This trial is active, not recruiting.

Condition pelvic pain
Treatments electro-kinetically modified water, placebo
Sponsor Revalesio Corporation
Collaborator The Geneva Foundation
Start date August 2015
End date December 2016
Trial size 9 participants
Trial identifier NCT02523794, 14.1.1.H1


The purpose of this study is to evaluate the efficacy of electro-kinetically modified water (EMW) beverage, consumed twice daily (BID) for 3 months in the management of endometriosis associated pain, and to evaluate the effect of EMW consumption on analgesic use for endometriosis associated pain.

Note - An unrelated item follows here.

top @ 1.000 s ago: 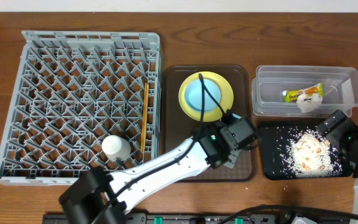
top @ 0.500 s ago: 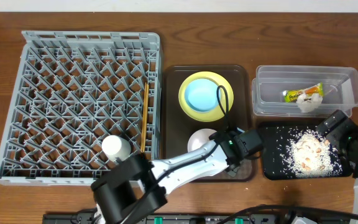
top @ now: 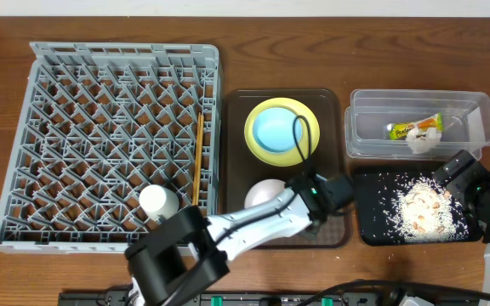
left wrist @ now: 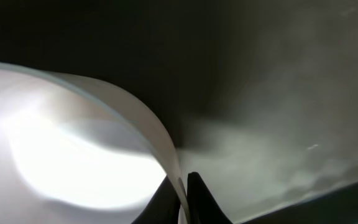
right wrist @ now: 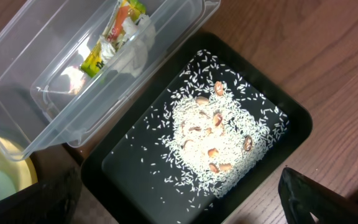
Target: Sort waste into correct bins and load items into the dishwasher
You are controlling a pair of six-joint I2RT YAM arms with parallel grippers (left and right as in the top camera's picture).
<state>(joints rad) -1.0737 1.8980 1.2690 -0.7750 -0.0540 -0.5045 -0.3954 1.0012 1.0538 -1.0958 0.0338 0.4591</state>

United States No locations recruiting
Other Countries No locations recruiting

Study Design

Allocation randomized
Endpoint classification efficacy study
Intervention model parallel assignment
Masking double blind (subject, caregiver, investigator, outcomes assessor)
Primary purpose treatment
Subjects will drink 2 to 3 500 mL bottles of EMW daily for 3 months
electro-kinetically modified water
Subjects assigned to this arm will receive the EMW
(Placebo Comparator)
Subjects will drink 2 to 3 500 mL bottles of purified drinking water daily for 3 months
Purified Drinking Water

Primary Outcomes

Change in endometriosis symptoms using the Composite Pelvic Signs and Symptoms Scale (CPSSS) total composite score.
time frame: 3 Months

Secondary Outcomes

Change in dysmenorrhea score on the CPSSS.
time frame: 3 months
Change in non-menstrual pelvic pain score on the CPSSS.
time frame: 3 month
Change in dyspareunia score on the CPSSS.
time frame: 3 months
Change in premenstrual spotting from baseline on a numerical rating scale (NRS)
time frame: 3 month
Change in use of rescue analgesia
time frame: 3 months
Change in endometrioma size as measured by TVUS
time frame: 3 months
Change in endometriosis symptoms using the Endometriosis Health Profile (EHP-30) questionnaire.
time frame: 3 months

Eligibility Criteria

Female participants from 16 years up to 49 years old.

Inclusion Criteria: - Premenopausal women, 16 to 49 years of age - Diagnosed with endometriosis by means of documented surgical visualization (laparoscopy or laparotomy) within 10 years of study entry - No endometriosis-related surgical procedures within a month of starting study agent - Has at least 2 days of moderate or severe pain scores for dysmenorrhea (E-diary NRS > 5 of 10) and non-menstrual pelvic pain (E-diary NRS > 5 of 10) during the month prior to starting study agent - Must have had a menstrual cycle of interval 24-35 days within 3 months of starting study agent - BMI 18 to 39 - Able to provide written informed consent and able to comply with study procedures for the entire length of the study Exclusion Criteria: - Pregnant or breastfeeding or planning pregnancy in the next 12 months - Has been pregnant within 3 months of starting study agent - Has had a hysterectomy or bilateral oophorectomy - Has chronic pelvic pain not caused by endometriosis (i.e. inflammatory bowl disease, irritable bowel syndrome, adenomyosis, interstitial cystitis, pelvic adhesive disease, pelvic inflammatory disease) that requires chronic analgesic or narcotic use which would interfere with assessment of endometriosis associated pain - Current history of undiagnosed abnormal uterine bleeding - Currently receiving Gonadotropin-releasing hormone (GnRH) agonist or GnRH antagonist or have received any of these types of medications within 6 months of starting study agent - Currently receiving subcutaneous medroxyprogesterone acetate (DMPA-SC) or i.m. medroxyprogesterone acetate (DMPA-IM) or have received any of these within the last 3 months of enrollment - Currently has an intrauterine device in place - Use of steroids or immunosuppressive medications on a regular basis within 3 months of enrollment - Has an unstable medical condition, chronic disease or psychiatric disorder that is deemed by the investigator to be incompatible with participation in the study - Treatment with any other investigational drug/interventions within 3 months of starting study agent - History of drug or alcohol abuse

Additional Information

Official title A Double Blind, Placebo-controlled Study Evaluating an Electro-kinetically Modified Water for the Treatment of Pain Associated With Endometriosis
Description This is a single center, double-blind, placebo controlled, randomized study to assess the efficacy of EMW versus placebo in the treatment of premenopausal women (16-49 years of age) with endometriosis associated pain. Approximately 40 subjects with endometriosis will be enrolled at Madigan Army Medical Center (MAMC). Subjects will be asked to consume EMW (or placebo) for three months. Subjects will record daily pain levels and other symptoms associated with endometriosis in an electronic diary. In addition to standard of care for this condition, the investigator will monitor the subjects at baseline, Month 1, and Month 3 visits, which will consist of patient questionnaires, blood sampling, and Adverse Events monitoring.
Trial information was received from ClinicalTrials.gov and was last updated in September 2016.
Information provided to ClinicalTrials.gov by Revalesio Corporation.